In the following listing, find the lines containing "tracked" and report them.

-- Data excerpts follows --

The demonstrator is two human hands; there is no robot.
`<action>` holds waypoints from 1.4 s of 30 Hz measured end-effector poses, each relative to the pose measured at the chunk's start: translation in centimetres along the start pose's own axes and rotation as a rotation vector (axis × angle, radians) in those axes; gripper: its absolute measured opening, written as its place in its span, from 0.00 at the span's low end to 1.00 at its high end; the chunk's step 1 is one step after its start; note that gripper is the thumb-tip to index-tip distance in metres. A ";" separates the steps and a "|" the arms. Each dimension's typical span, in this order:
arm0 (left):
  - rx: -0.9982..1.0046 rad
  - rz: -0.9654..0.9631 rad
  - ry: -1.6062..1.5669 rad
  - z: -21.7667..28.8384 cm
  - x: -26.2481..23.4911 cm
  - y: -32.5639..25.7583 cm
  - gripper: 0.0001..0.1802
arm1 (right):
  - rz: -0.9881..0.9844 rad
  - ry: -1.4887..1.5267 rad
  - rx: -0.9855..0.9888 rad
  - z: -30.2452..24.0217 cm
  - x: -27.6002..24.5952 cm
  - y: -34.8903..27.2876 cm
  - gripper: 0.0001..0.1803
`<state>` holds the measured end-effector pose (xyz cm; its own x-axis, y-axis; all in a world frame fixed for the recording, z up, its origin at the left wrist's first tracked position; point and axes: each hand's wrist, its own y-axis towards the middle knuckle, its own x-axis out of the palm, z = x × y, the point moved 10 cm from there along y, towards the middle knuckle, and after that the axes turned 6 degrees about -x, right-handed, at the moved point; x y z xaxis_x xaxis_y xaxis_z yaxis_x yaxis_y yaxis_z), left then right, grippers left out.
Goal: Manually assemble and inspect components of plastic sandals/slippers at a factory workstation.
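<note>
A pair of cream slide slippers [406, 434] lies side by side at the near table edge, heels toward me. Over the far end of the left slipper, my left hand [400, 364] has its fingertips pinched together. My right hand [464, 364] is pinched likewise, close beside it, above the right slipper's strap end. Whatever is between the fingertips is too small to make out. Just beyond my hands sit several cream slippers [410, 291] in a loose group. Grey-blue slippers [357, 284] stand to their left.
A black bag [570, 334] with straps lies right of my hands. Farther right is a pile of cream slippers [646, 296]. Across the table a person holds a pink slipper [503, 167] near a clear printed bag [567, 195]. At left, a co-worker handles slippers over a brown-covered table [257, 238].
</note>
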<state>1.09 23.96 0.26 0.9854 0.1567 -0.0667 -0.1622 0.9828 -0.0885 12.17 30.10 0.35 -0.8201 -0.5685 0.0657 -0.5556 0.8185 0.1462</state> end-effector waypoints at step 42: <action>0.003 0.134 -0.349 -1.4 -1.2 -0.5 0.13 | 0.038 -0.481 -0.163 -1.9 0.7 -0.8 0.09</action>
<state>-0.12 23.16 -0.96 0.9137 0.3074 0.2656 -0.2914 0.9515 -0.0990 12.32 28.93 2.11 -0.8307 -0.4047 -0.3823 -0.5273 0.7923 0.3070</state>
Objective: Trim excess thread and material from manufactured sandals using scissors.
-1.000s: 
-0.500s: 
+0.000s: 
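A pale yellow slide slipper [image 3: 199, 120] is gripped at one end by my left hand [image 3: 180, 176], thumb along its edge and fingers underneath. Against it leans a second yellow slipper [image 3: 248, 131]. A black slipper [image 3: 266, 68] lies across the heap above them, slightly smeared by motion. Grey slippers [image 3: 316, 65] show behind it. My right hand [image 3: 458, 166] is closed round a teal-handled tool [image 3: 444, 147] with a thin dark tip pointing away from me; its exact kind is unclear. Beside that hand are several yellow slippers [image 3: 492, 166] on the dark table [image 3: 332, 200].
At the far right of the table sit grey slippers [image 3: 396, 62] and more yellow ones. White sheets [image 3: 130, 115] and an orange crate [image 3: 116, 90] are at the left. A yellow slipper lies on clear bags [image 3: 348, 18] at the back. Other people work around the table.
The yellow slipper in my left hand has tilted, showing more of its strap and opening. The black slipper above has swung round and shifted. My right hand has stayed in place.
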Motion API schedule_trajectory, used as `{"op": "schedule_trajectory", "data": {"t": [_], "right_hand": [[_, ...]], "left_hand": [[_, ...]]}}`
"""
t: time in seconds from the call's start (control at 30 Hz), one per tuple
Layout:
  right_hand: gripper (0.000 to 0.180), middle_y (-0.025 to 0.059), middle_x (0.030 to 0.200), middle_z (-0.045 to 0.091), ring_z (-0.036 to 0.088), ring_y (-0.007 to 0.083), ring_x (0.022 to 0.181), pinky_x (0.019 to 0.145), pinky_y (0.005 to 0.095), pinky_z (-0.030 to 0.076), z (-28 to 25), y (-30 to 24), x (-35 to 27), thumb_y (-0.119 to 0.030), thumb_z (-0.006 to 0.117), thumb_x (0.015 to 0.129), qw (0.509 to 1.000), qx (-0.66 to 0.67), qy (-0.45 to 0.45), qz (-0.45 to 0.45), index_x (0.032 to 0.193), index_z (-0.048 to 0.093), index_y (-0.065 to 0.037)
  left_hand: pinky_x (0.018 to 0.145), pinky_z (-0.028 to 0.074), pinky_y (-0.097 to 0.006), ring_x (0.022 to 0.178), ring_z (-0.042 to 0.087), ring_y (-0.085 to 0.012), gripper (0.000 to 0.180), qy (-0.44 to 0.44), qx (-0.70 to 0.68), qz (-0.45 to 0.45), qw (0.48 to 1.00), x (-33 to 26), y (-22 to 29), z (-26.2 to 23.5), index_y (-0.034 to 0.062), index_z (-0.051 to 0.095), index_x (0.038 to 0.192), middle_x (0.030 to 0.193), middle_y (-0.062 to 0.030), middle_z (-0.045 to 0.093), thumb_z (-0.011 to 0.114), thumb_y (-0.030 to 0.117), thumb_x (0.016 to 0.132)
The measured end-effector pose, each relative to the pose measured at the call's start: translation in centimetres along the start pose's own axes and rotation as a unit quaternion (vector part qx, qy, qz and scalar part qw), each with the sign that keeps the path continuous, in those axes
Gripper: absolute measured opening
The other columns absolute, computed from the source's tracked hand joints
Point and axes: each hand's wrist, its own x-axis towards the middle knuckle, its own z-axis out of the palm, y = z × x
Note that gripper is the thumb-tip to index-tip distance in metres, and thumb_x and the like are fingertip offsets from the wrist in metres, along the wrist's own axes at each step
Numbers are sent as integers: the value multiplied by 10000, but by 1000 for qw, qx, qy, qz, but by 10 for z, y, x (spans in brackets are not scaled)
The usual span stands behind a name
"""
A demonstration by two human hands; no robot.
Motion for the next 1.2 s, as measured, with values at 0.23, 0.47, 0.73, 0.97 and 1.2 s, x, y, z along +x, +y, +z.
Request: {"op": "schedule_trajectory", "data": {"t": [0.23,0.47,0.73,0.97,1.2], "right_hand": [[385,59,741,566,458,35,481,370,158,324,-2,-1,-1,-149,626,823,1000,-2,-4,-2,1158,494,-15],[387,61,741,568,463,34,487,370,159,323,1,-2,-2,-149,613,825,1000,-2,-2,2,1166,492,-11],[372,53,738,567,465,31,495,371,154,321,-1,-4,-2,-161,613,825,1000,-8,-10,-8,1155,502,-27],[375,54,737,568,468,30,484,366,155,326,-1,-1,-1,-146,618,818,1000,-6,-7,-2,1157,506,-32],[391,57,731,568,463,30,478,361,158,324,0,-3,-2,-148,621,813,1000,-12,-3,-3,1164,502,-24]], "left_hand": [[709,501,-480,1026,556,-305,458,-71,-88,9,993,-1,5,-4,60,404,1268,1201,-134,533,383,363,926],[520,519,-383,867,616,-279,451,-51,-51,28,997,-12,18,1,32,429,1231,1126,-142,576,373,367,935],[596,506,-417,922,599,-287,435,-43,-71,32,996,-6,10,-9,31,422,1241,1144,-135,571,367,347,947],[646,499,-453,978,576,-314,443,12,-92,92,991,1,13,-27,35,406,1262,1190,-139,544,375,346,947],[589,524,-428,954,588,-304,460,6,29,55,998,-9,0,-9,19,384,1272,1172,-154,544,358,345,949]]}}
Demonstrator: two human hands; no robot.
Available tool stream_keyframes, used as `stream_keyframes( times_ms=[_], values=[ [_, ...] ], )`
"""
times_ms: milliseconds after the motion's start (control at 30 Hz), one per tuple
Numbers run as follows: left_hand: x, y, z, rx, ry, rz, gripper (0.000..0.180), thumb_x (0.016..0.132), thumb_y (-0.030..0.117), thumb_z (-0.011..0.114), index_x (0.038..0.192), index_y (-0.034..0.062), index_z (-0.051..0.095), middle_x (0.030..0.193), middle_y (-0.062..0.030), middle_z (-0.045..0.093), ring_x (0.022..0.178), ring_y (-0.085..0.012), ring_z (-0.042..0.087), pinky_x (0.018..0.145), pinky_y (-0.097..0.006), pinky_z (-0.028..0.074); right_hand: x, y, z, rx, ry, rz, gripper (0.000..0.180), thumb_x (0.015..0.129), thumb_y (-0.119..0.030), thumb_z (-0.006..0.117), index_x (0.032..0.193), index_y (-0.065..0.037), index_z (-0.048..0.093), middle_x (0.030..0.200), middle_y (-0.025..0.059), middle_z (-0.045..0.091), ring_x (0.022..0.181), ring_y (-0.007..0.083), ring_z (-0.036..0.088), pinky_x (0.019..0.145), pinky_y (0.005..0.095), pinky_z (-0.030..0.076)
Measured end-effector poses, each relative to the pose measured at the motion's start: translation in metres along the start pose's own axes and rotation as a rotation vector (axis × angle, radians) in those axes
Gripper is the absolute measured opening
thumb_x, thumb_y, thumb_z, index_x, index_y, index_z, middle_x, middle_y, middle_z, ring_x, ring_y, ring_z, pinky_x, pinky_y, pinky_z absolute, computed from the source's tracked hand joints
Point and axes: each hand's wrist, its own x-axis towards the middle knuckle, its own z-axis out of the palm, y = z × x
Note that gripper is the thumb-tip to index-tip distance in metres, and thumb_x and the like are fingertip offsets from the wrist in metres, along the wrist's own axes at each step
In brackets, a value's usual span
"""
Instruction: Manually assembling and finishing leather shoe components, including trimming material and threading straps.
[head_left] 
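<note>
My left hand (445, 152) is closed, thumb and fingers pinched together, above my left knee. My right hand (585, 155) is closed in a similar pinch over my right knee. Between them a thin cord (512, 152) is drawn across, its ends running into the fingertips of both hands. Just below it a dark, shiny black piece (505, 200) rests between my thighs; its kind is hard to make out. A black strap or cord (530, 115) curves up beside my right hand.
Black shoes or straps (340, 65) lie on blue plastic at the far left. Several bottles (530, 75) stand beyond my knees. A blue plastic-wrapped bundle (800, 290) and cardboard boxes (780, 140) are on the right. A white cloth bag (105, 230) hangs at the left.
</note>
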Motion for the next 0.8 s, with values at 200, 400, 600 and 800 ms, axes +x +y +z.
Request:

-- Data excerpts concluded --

Task answer:
`<state>` holds the measured end-effector pose (xyz cm; its own x-axis, y-axis; all in a world frame fixed for the recording, z up, its origin at the left wrist's first tracked position; point and axes: each hand's wrist, its own y-axis towards the middle knuckle, its own x-axis out of the palm, z = x × y, the point moved 10 cm from there along y, towards the middle knuckle, and after that the axes turned 6 degrees about -x, right-handed, at the moved point; x y z xaxis_x xaxis_y xaxis_z yaxis_x yaxis_y yaxis_z), left then right, grippers left out.
The other columns absolute, computed from the source's tracked hand joints
thumb_x, thumb_y, thumb_z, index_x, index_y, index_z, middle_x, middle_y, middle_z, ring_x, ring_y, ring_z, pinky_x, pinky_y, pinky_z absolute, computed from the source's tracked hand joints

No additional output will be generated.